Le due ragazze eritree disegnano la bandiera e la cartina geografica del loro Paese e una cattedrale (sono ortodosse). Dopo i disegni Giovanni chiede di scrivere delle frasi. E sono davvero bellissime: «Fai della tua vita un sogno e di un sogno una realtà». «Non smettere mai di sognare». «Se punti ad un obiettivo non lasciarlo alle spalle perché con la pazienza e la fatica lo raggiungerai». «Molto meglio sbagliare che aver perso senza provare». Più brevi ma non meno simboliche le parole scritte dai ragazzi immigrati: «Pace e amore sono la vita». «Ama un po’ di più». «Ricordati di andare avanti». «Libertà». «Educazione ». «Condividere». «Bellezza». «Fortuna».
«Sono tutti messaggi positivi, di speranza», commenta l’operatore. Eppure le loro sono storie veramente dure. Come quella di Feven e Eden.

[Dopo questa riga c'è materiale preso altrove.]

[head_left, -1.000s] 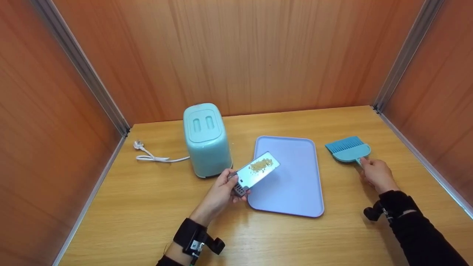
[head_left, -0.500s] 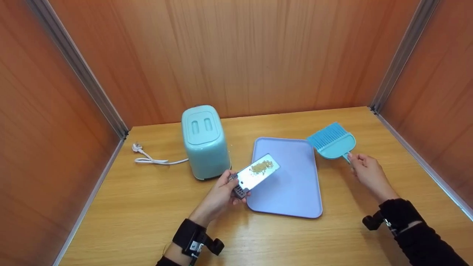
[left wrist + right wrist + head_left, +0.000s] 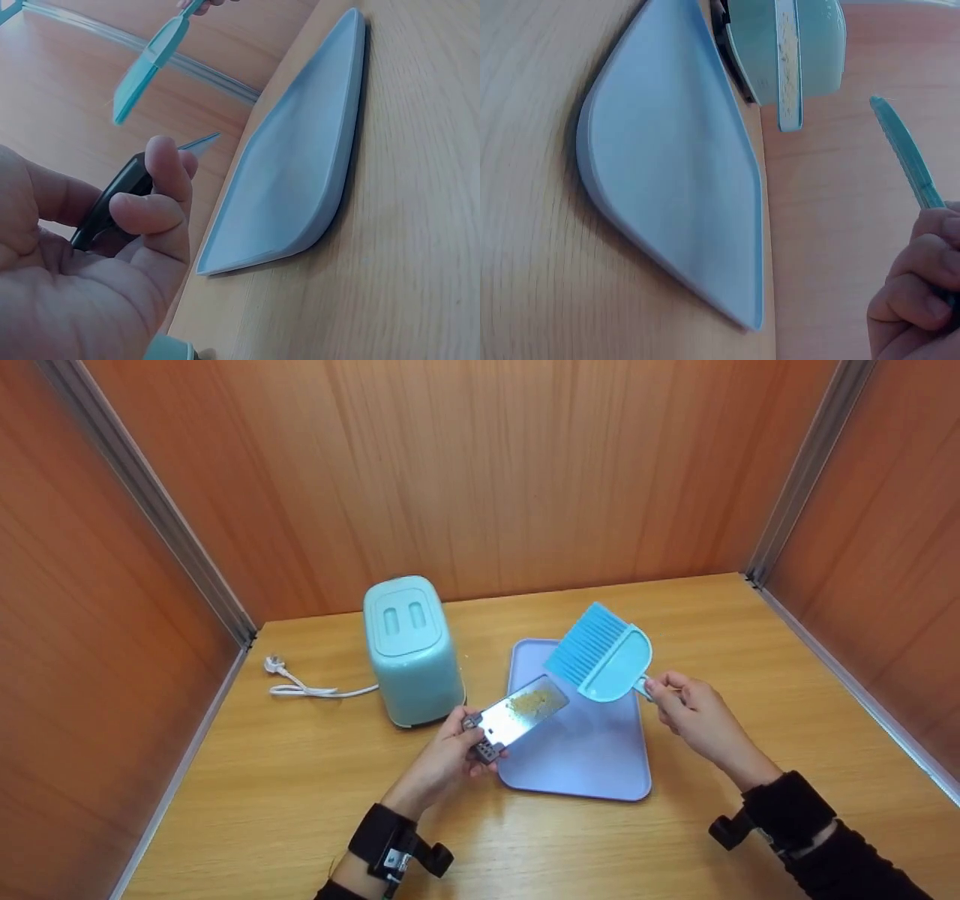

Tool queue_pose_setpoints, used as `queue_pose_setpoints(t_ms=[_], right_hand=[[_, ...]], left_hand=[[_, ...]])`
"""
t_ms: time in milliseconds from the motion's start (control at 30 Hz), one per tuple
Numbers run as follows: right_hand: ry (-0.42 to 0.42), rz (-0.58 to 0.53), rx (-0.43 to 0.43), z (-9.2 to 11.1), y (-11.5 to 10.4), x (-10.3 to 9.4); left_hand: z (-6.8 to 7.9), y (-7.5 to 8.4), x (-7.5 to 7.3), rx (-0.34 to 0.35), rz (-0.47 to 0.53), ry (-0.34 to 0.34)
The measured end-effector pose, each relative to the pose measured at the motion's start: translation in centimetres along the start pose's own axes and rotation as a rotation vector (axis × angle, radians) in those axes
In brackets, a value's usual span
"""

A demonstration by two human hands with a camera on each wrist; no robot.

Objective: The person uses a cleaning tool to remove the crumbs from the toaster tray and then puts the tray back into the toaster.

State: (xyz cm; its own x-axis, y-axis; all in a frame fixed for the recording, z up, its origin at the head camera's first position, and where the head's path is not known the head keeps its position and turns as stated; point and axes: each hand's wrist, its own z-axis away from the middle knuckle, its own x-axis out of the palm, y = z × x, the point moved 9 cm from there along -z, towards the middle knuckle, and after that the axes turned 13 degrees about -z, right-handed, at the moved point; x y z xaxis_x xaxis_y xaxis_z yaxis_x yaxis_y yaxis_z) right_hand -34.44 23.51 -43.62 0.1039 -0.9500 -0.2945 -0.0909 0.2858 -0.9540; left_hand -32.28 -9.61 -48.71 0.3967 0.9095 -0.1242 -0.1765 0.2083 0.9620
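My left hand (image 3: 442,754) grips the grey end of a shiny metal crumb tray (image 3: 504,729), thumb on top. Yellowish crumbs (image 3: 532,703) lie scattered toward its far end. With my right hand (image 3: 697,716) I hold a light-blue brush (image 3: 619,664) by its short handle, bristles pointing left. In the right wrist view the brush (image 3: 904,150) is in the air, apart from the crumb tray (image 3: 789,126). Both are above a lilac serving tray (image 3: 577,765) on the table. The left wrist view shows fingers (image 3: 161,217) curled around the crumb tray's dark end (image 3: 124,196).
A mint-green toaster (image 3: 416,675) with its lid on stands just left of the lilac tray. Its white cord and plug (image 3: 300,688) lie on the table to the left. Wooden panels (image 3: 480,472) enclose the table at the back and both sides.
My right hand has raised the brush and brought it left, from beside the lilac tray to above it, close to the crumb tray. My left hand has stayed nearly still.
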Motion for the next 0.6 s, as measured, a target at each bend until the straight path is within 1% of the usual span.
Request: queue_pose_setpoints(t_ms=[133, 200, 333, 467, 600], right_hand=[[-0.064, 0.022, -0.012, 0.7, -1.3, 2.4], [-0.095, 0.033, -0.032, 0.9, -1.8, 3.5], [-0.144, 0.053, -0.037, 1.1, -2.4, 5.4], [-0.171, 0.059, -0.054, 1.2, -2.8, 6.6], [-0.177, 0.061, -0.085, 1.1, -3.2, 7.4]], left_hand=[[-0.1, 0.0, -0.1, 0.000, -0.015, 0.011], [-0.1, 0.1, 0.0, 0.009, -0.037, 0.014], [-0.1, 0.3, -0.1, 0.028, -0.080, 0.020], [-0.2, 0.5, 0.0, 0.041, -0.101, 0.015], [-0.3, 0.7, 0.1, 0.057, -0.108, 0.001]])
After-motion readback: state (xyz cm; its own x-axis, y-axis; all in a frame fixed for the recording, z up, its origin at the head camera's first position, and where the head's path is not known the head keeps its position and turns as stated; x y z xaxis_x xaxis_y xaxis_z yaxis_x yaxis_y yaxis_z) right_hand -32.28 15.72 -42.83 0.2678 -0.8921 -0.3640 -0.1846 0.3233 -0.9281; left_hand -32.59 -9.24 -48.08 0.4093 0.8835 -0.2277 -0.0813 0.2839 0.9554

Ce la raccontano aiutate da Giovanni, dalla coordinatrice delle comunità, Maria Chiara De Benedictis, e da Angelo Minardi, presidente della cooperativa 'Un sorriso per tutti' che gestisce le attività dei beni confiscati.
Sono partite dall’Eritrea nel 2015. «Prima a piedi, poi in moto, in 3-4 sopra, e su un fuoristrada in trenta». Il Sudan, il deserto. «Senza acqua e cibo sono morte 40 ragazze». Eritree, somale, sudanesi. Infine la Libia, dove sono rimaste un anno, in 800 in una casa. «Maschi e femmine insieme, dormivano per terra e da mangiare ci davano solo pasta». Ma soprattutto «ci picchiavano per avere soldi. Mi facevano telefonare a casa. Dovevo dire 'mamma, manda soldi'. E intanto mi colpivano. Avevo tanta paura». E chi non pagava non sopravviveva: «Dei nostri amici sono stati uccisi, sparati o colpiti con le mazze».

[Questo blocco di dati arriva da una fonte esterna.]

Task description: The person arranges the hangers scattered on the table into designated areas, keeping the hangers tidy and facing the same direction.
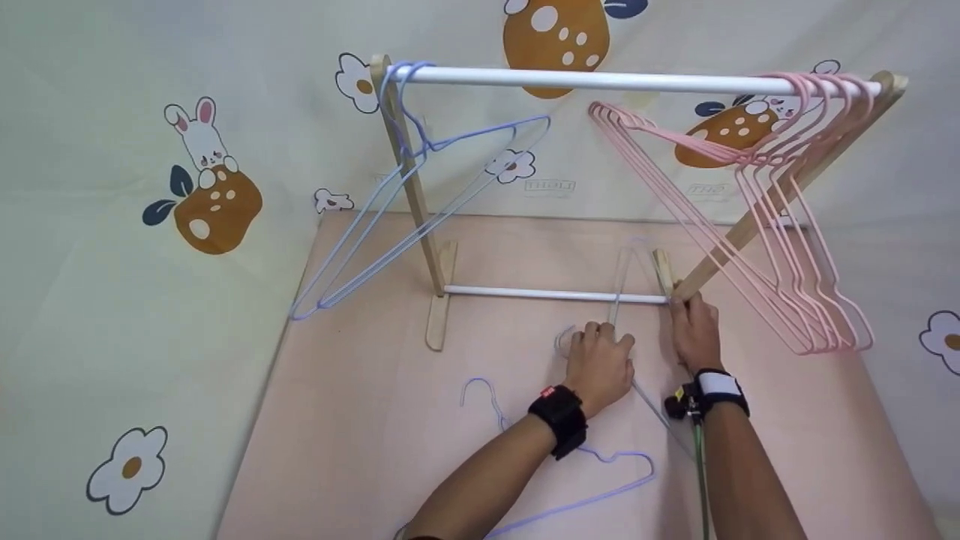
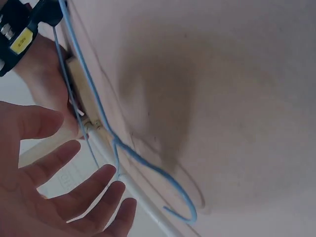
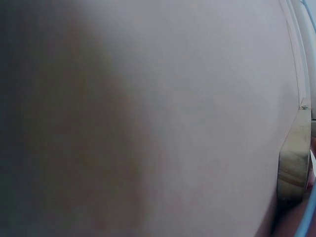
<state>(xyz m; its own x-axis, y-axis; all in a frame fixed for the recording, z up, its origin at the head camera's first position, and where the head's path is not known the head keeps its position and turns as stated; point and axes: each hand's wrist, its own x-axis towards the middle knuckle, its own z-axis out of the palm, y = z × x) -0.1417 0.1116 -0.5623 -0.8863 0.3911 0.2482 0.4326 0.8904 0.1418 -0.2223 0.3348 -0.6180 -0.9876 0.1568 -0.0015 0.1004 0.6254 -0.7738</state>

Finalmente, dopo aver pagato 'tanto', la partenza. «Eravamo in 200 su un barcone di legno. Siamo stati cinque giorni in mare. Niente mangiare e bere. Entrava tanta acqua. E il mare era mosso». Poi il salvataggio e la Diciotti. «A noi piccoli hanno messo questo» ci dice Eden facendoci vedere un braccialetto blu di gomma che porta alla caviglia. Un interminabile viaggio verso Catania e la lunga sosta prima di sbarcare. «Non abbiamo capito cosa succedeva, eravamo arrivati ma non ci facevano scendere». E ancora oggi non capiscono: «Temevano di tornare indietro, si sentivano colpevolizzate, erano spaventate», ci spiega Angelo Minardi. E ora? «Qui tutto bene. Al telefono dico a mamma che sono felice», dicono sorridendo. Vanno a scuola di alfabetizzazione e seguono un corso di informatica. E come tutti gli altri ragazzi fanno volontariato nell’oratorio salesiano. Mentre sono in corso le pratiche per il ricongiungimento familiare con un fratello e una sorella in Svezia e in Germania. Sono «il nostro sogno», la meta finale di questo lungo, drammatico e assurdo viaggio.